This is an interesting, little route that is less travelled and is tucked in on a chunk of rock lying just below the main part of Gollum's Arch Rock. It is visible in S. Kimball's Lumpy Ridge guide on p.31 just down & L of the 78 on the page. It is also depicted just under the 6 on p.28 of B. Gillett's RMNP Estes Park Valley guide. It's fun & worth the romp (wee bit of spice) if you're in the area.

Find this by approaching Gollum's Arch, just E of Twin Owls. You continue E & down a gully to a chunk of rock with big water grooves on its W face & a lonesome set of 3 bolts on its S face. It lies a stone's throw from Triangle Rock, just to the E.
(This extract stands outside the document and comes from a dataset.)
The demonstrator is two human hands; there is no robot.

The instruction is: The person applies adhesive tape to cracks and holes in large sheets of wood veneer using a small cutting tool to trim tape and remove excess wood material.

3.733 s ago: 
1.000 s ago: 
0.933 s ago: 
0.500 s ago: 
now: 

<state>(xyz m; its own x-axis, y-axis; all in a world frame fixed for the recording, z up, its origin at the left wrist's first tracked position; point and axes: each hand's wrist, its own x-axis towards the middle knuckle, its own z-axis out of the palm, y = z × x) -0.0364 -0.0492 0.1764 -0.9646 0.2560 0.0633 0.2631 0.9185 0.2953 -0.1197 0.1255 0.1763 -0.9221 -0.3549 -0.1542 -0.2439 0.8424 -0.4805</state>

To climb it, boulder up, move L on an angling dike to clip the 1st bolt. Continue angling L to the 2nd bolt, staying low. Now go up on crystals and liebacks to clip a fixed wired. Highstep/mantle up and clip the 3rd bolt. Go up or move L and then up (easier) to a R-angling ramp. Go R and find grooves & cracks to finish about 120 ft up at a tree. You'll get a bit of rope drag on the top of this climb.

Walkoff/downclimb R.


Protection 

3 bolts, 1 fixed wire, 4-5 cams green Alien to #2 Camalot.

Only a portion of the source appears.